Inspired by an iMessage convo with a friend of mine


----------



## Mankini (Sep 13, 2016)

Roses are Red 
Aussies wear Uggs
My name is Kurtz 
And I swallowed a Bug


----------



## roguetrader (Sep 13, 2016)

roses are red / violets are blue / this thread is stupid / i'm off to sniff glue


----------



## Mankini (Sep 13, 2016)

Roses are red; Violets are blue...Be like a monkey; Jerk off and fling poo.


----------



## bluewaffle (Sep 13, 2016)

Roses are red,
Violets are blue,
Ay yo gurl, what that mouf do?!


----------



## Rhubarb Dwyer (Sep 13, 2016)

...to Hell with Jesus;
what would Eazy do?


----------



## bystander (Sep 13, 2016)

roses are red, 
violets are blue, 
I'm smokin green, 
maybe you should too


----------



## VikingAdventurer (Sep 13, 2016)

Roses are red,
Violets are blue,
Most poems rhyme,
But this one doesn't.


----------



## creature (Sep 14, 2016)

roses are a thousand colors..

violets can be white..


----------



## 6bummin6it6 (Dec 13, 2016)

Rosed are red
Some things are blue
I am the liquor
And who mentioned glue?

Sent from my SAMSUNG-SM-J120A using the Squat the Planet mobile app!


----------



## Deleted member 17306 (Dec 13, 2016)

A red rose absorbs all colours but red; red is therefore the one colour that it is not.

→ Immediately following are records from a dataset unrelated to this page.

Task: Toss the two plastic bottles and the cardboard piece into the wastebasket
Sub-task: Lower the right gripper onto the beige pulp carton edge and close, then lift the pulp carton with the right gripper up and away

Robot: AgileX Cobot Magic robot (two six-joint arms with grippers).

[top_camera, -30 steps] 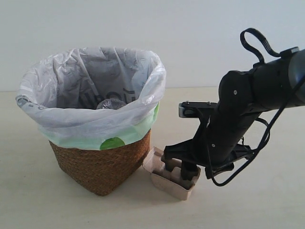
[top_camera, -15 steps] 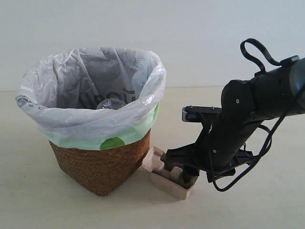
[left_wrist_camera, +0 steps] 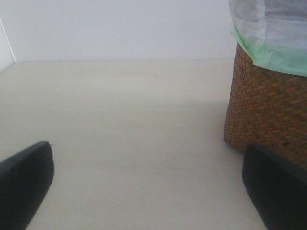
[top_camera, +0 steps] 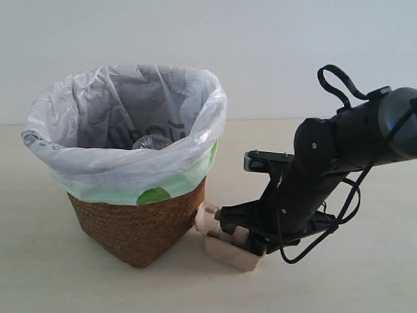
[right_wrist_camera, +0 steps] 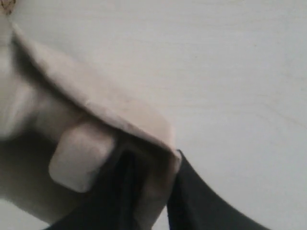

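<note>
The beige cardboard piece (top_camera: 228, 253) lies on the table against the foot of the wastebasket (top_camera: 140, 225), on its right. My right gripper (top_camera: 245, 237) reaches down into the piece. In the right wrist view its dark fingers (right_wrist_camera: 196, 196) stand one on each side of the outer wall of the cardboard piece (right_wrist_camera: 79, 155), shut on it. Inside the white liner a clear bottle (top_camera: 151, 142) shows in part, its label hidden; the other bottle is out of view. My left gripper (left_wrist_camera: 148, 187) is open over bare table beside the wastebasket (left_wrist_camera: 268, 110).
The pale table top (top_camera: 339, 280) spreads around the basket in front of a plain white wall. The white bag with a pale green one under it (top_camera: 195, 171) hangs over the basket's rim. The left arm does not show in the exterior view.
My right arm has sunk lower and leaned a little toward the basket, with its fingers deeper in the cardboard piece. The piece has shifted slightly. The basket has not moved.
</note>
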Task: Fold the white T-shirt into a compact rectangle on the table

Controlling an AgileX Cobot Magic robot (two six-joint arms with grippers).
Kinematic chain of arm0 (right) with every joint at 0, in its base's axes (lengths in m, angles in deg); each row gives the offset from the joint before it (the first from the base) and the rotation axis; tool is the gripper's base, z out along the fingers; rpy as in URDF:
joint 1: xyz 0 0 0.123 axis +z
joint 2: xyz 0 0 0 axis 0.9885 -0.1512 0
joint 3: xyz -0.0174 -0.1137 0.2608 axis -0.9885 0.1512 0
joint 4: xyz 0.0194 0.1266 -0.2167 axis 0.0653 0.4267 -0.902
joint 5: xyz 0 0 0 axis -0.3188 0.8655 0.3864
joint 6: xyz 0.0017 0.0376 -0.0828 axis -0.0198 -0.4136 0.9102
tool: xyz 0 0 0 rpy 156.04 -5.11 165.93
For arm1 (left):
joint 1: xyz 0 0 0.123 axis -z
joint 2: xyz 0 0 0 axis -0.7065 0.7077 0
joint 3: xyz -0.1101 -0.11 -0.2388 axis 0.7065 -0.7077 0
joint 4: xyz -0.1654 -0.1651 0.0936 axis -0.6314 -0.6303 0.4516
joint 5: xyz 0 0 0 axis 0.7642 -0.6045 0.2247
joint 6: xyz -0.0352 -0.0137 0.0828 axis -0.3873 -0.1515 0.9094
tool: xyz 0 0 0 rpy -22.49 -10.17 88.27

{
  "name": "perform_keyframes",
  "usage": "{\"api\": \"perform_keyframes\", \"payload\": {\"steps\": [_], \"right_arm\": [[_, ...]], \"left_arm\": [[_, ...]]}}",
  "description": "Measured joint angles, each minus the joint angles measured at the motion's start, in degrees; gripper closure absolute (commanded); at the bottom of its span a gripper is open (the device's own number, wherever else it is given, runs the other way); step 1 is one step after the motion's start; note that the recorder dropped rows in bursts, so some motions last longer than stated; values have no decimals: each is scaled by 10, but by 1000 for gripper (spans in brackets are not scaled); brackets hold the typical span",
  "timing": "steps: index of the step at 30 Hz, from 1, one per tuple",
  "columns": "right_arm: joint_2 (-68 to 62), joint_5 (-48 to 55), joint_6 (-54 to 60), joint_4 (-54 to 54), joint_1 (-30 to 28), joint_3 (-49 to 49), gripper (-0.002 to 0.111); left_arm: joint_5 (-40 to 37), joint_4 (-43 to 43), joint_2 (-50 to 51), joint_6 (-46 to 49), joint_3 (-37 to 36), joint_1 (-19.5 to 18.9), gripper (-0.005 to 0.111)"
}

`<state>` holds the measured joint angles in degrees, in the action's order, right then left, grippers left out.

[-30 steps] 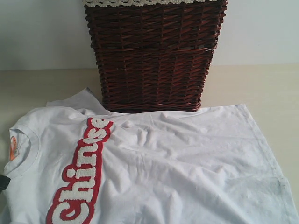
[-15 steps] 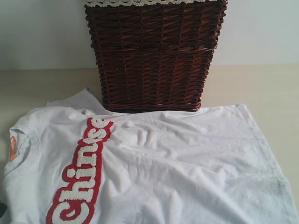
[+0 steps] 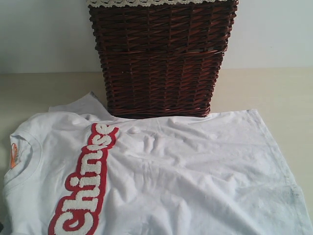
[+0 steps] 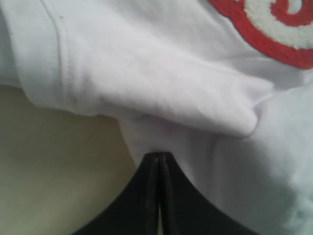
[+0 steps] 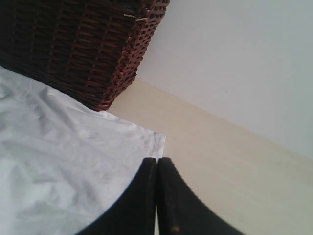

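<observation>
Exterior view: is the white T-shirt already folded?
No, the white T-shirt lies spread open across the table, its chest lettering face up.

Soft, diffuse, even light; the exterior view is slightly hazy. The left wrist view is blurred close up, the white T-shirt [image 4: 161, 83] soft-edged, shading the bench [image 4: 58, 171] beneath its sleeve.

From my end this reads as a plain staged laundry setup: beige worktop [image 3: 39, 93], blank pale wall [image 3: 44, 34] behind, dark wicker basket [image 3: 161, 63] with lace-trimmed liner [image 3: 146, 2].

White tee [image 3: 195, 171], red lettering [image 3: 90, 181]; dk-brown basket [image 3: 161, 63]
</observation>
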<state>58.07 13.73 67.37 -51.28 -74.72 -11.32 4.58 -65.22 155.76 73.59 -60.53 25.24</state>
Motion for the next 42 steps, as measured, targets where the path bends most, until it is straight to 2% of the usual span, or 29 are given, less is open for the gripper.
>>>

This Law, Reason, Time, Space, all Limitation blinds us to the Truth.

All that we know of Man, Nature, God, is just that which they are not; it is that which they throw off as repugnant.


----------



## TheCoyoteKing (Dec 21, 2016)

Roses are red, violets are blue
Politely decline Albert Fish's hot stew


----------



## Venatus (Jan 10, 2017)

Roses Are Red,
Violets Are Blue

I Necroed This Thread

WHADDA YOU GONNA DO?!


----------



## streetchild25 (Jan 21, 2017)

Roses are red violets are blue I'm flying a sign for money and really need to poo


----------



## AnOldHope (Jan 21, 2017)

Roses are red, violets are blue, I hope that guy got to take a poo


----------



## 0degrees (Mar 23, 2017)

Rroses are red....Violets are blue....Hope the world is revolving mostly around you...!


----------



## todd (Mar 28, 2017)




----------



## 0degrees (Mar 28, 2017)

Roses are wilted..violets are dead.....drove to L.A for the weekend....NEVER AGAIN!


----------



## Venatus (Jun 17, 2017)

0degrees said:


> Roses are wilted..violets are dead.....drove to L.A for the weekend....NEVER AGAIN!


i know that feel bro

FUCK LA


----------